* _What you are asked to do_: Report the count of lines below that include "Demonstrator", without any other text.

Data items
::::::::::

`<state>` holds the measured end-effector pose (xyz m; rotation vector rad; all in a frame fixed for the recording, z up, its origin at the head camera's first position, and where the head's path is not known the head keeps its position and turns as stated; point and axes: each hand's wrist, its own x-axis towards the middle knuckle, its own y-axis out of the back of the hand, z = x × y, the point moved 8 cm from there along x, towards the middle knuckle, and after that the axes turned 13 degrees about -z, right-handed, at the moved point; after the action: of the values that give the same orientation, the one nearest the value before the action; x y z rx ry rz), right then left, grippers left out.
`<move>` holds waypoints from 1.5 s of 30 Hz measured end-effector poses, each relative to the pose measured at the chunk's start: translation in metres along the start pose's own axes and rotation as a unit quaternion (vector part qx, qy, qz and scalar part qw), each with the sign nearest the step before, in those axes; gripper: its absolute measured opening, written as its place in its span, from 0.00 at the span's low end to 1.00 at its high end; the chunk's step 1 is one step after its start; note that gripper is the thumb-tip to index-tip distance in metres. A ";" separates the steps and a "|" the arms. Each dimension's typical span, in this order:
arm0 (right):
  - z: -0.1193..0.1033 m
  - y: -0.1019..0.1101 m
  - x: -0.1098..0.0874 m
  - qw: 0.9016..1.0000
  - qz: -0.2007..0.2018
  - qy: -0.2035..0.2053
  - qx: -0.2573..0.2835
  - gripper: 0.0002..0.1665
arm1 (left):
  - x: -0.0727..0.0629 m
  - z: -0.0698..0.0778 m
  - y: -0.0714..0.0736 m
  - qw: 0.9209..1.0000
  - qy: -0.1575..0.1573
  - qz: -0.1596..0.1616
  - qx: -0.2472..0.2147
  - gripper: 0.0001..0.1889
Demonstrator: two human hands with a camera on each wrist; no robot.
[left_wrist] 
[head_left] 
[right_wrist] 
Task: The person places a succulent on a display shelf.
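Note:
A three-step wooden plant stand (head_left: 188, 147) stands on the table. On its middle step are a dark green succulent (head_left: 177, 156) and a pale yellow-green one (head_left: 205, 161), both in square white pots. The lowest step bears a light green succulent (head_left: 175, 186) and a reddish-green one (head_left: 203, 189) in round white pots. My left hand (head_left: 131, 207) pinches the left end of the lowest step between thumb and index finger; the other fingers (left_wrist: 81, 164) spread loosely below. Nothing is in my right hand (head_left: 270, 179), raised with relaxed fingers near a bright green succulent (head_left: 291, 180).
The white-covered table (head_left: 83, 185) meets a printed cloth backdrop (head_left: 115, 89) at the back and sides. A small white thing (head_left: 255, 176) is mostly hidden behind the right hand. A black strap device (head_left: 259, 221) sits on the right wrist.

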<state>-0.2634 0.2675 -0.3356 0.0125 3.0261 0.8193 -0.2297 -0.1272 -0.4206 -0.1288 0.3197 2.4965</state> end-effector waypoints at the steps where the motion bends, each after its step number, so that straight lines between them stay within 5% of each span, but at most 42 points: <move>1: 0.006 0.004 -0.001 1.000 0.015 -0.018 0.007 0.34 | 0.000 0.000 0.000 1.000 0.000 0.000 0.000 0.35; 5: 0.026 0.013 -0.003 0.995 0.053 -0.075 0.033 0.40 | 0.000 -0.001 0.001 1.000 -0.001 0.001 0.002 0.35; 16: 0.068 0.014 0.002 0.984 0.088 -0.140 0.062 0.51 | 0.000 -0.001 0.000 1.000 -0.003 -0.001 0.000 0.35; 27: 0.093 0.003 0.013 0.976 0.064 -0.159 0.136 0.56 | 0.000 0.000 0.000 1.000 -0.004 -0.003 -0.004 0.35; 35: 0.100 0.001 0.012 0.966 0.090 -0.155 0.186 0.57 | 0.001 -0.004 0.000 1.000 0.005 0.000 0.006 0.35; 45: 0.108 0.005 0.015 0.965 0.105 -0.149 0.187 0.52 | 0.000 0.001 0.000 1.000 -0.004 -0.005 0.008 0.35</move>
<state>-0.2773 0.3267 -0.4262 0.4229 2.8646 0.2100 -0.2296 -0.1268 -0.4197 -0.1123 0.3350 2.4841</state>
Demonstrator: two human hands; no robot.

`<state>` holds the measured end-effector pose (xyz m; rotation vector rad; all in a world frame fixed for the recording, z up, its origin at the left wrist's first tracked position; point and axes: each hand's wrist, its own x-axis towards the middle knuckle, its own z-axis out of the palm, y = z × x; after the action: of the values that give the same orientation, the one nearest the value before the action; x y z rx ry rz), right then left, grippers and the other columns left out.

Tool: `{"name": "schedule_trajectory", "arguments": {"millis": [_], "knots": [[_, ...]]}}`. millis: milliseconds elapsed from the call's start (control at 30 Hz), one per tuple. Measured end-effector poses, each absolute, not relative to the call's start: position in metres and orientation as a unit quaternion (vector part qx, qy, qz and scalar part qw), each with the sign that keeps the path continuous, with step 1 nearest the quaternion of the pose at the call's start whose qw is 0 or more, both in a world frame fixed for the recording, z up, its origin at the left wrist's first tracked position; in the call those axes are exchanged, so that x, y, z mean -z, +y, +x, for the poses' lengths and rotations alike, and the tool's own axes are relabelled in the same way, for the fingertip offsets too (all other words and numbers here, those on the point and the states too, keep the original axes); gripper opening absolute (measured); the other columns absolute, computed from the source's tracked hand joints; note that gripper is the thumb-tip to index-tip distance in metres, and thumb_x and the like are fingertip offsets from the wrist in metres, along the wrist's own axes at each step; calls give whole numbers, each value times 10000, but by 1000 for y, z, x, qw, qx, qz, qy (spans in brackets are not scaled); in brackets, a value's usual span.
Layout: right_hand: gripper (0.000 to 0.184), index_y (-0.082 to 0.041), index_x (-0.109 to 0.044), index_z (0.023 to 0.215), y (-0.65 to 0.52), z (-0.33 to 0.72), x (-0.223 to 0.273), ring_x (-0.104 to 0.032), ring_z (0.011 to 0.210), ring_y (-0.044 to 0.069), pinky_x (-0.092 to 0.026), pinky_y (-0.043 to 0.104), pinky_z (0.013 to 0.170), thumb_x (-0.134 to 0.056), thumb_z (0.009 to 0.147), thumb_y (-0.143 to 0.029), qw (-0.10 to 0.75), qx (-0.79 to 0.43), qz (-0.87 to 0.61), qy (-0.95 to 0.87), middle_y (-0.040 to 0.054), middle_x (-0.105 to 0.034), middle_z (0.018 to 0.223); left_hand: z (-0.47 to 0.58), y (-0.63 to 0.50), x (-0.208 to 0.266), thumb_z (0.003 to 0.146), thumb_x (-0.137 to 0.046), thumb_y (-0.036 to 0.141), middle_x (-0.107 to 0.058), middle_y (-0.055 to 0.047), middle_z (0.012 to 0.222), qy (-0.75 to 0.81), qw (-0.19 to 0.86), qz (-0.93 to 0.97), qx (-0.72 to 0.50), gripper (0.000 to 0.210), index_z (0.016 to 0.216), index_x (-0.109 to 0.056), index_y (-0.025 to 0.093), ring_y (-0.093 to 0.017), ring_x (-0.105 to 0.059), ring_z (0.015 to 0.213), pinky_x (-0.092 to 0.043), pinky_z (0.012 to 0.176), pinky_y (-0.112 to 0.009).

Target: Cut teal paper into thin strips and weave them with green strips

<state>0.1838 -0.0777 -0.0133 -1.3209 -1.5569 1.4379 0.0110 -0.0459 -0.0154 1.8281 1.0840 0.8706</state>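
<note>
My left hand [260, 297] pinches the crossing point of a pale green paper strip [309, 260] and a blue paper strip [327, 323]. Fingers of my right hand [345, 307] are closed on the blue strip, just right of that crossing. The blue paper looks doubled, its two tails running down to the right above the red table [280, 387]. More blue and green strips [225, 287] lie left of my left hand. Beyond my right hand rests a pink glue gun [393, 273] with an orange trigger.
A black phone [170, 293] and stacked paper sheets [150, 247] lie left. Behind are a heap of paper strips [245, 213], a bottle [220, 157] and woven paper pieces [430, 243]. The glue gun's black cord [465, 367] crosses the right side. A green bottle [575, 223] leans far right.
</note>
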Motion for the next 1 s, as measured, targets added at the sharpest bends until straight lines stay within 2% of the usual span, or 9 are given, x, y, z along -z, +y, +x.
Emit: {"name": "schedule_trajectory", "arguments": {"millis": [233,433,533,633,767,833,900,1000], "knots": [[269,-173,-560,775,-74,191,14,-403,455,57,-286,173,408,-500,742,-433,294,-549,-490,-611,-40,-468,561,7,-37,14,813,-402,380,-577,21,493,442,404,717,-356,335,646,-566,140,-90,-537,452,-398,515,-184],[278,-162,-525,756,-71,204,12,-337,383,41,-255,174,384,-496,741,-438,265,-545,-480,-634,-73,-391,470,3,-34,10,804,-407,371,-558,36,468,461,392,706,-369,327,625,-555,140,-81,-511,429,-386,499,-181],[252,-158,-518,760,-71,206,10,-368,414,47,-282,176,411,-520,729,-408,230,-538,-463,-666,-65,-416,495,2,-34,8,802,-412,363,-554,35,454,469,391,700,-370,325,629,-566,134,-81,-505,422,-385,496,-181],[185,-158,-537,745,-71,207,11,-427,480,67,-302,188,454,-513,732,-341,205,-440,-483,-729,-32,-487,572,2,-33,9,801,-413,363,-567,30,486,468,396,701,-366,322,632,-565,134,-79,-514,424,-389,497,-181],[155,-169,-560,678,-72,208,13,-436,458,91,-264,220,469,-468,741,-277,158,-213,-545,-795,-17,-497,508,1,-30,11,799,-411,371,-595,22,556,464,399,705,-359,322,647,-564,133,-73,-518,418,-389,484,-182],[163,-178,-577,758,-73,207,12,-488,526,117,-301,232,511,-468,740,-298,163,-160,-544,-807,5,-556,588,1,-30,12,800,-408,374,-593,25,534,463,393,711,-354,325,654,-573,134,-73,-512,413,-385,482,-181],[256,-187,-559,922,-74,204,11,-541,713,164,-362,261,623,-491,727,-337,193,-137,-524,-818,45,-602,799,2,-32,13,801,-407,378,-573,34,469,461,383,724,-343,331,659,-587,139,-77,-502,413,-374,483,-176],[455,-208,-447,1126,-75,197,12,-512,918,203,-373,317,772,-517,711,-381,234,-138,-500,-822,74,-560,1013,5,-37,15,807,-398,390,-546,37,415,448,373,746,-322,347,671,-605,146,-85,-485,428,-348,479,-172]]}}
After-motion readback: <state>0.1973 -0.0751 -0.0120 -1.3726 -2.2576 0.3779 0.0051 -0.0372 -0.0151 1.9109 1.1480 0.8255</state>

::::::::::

* _Exercise result_: 2